I was going to stay away from this thread, but it won't die off the New Posts page, so now I'm going to put in between 2 and 200 cents.
The ruling majority will never understand the equality sought by minorities unless a member of that majority can connect with a different minority demographic. For example, a black man has faced oppression due to superficial features, so he might be more understanding of gender oppression (for instance, I think Obama and Clinton both knew a mixed black man would win a race against a white woman before it was nearly coming to an end for Clinton).
Those who do not experience the oppression that emerges from superficial pieces of individual identity (gender, color, ethnicity) cannot fully empathize with the issues facing such minority groups without understanding that their very identity is a part of a controlling majority that will, as a system, protect its own interests by defending the status quo. The defensive reaction a majority has to minority power movements is absolutely normal and natural, because what is a systemic criticism is intinctively felt as an individual criticism.
When participating in Jane Elliot's Blue Eyes Brown Eyes social exercise, participants will typically rail against the system that is erected, i.e. that all blue eyed participants are stupid, selfish, needy, rude, immature, etc. and all brown-eyed participants are trustworthy, smart, capable, etc. Their protests are uniform across filmings of this exercise. "If I'm not a racist, why do I need to participate in this exercise?"
The point of the exercise is that you are participating in it, all the time. You are participating in a system that is built for some people to succeed with little effort where other people can only succeed while hurtling through endless obstacles made just to keep them down. The status quo of culture the world over is that light skin and masculinity are the goal, that is the gold standard, the passport to an easier life, the port of increased opportunity. If that opportunity is something you were raised having, you are not going to like it when it is diminished. More than that, though. It's more than that. Because the real crux of the issue is that you have to concede you have that opportunity, that it is inherent to you, that you participate in a system that is built to make you "better," and you are being asked to recognize that system and see it as abitrary.

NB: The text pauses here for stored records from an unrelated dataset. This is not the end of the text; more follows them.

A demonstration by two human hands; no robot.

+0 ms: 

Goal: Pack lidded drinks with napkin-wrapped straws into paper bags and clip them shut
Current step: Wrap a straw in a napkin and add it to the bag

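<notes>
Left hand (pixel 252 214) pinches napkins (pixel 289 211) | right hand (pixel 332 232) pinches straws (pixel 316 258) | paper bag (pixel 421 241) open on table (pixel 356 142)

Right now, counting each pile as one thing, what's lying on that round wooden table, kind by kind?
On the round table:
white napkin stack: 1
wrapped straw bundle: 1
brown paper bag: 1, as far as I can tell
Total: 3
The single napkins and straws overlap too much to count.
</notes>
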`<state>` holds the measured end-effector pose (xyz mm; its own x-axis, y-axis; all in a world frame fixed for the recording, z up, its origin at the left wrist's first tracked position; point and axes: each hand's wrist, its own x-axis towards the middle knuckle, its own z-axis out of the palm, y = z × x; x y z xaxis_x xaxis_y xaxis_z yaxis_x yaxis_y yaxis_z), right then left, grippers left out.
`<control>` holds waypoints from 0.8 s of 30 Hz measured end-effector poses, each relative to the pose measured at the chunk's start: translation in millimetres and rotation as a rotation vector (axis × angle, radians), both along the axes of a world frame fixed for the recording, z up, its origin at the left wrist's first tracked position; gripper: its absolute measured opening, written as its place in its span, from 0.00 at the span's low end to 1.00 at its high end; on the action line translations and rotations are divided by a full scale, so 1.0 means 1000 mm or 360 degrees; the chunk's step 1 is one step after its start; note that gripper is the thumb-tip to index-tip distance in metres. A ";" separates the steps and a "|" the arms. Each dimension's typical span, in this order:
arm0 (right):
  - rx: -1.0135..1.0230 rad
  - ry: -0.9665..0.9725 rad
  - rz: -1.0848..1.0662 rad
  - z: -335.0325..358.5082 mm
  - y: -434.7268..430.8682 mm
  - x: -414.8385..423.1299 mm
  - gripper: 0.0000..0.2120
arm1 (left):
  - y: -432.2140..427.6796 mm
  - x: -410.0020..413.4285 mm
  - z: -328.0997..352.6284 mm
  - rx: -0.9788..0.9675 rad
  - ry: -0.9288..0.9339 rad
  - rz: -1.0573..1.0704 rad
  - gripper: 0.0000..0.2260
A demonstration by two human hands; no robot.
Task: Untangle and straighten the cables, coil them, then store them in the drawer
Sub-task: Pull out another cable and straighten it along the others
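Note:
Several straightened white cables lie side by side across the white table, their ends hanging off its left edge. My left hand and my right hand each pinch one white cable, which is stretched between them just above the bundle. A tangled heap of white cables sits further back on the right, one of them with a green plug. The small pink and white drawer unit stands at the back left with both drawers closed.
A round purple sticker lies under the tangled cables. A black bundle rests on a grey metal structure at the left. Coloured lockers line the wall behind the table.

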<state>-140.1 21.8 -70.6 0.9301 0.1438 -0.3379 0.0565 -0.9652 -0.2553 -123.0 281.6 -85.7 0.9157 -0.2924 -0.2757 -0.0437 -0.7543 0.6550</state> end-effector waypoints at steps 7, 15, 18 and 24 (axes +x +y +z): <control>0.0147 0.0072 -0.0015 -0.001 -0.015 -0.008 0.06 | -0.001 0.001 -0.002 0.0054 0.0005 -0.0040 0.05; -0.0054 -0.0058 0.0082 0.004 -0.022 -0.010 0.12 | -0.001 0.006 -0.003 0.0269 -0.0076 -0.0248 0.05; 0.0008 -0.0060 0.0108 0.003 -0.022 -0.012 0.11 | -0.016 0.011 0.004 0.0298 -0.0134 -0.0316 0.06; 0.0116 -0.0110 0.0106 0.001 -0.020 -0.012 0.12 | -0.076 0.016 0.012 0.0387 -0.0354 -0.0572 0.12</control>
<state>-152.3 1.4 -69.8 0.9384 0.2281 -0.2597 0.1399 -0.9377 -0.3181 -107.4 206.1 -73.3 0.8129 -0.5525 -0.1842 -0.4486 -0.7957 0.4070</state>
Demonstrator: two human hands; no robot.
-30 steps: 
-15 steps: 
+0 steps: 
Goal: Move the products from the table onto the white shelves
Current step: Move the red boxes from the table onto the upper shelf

Who wants that? Who wants to see their success as arbitrary? It sucks. I am a big-breasted, small-waisted, pretty, very white, blue-eyed girl. I have many achievements and did many prodigious things. I have lots of work experience, lots of professional skills, a lotta knowledge in my field. And yet, when I am hired somewhere, I know for a damn fact it is almost never because they think I'm qualified because of those achievements. They hire me because of what I look like, how I talk, how I dress, because of my socio-economic background. They don't give a shit about my degree.
If I were black, I would be screwed.
If I were male, I would get paid more.
This is the system we live in. I don't care if the majority toots its own horn. I don't care if I have less opportunity or less pay or get called cutiepie by people who are supposed to work for me. I just want majorities (including the ones I belong to) to understand that the system is made for them to win, and we all play some part in the game that perpetuates the standards which selectively bless and curse its constituents.
Edit for a postscript: Everyone gets screwed by this system, including the majority. They just get a lot more opportunity and will typically never see how this system that supports them is actually bad for them, too. But it's a bad game to play all around.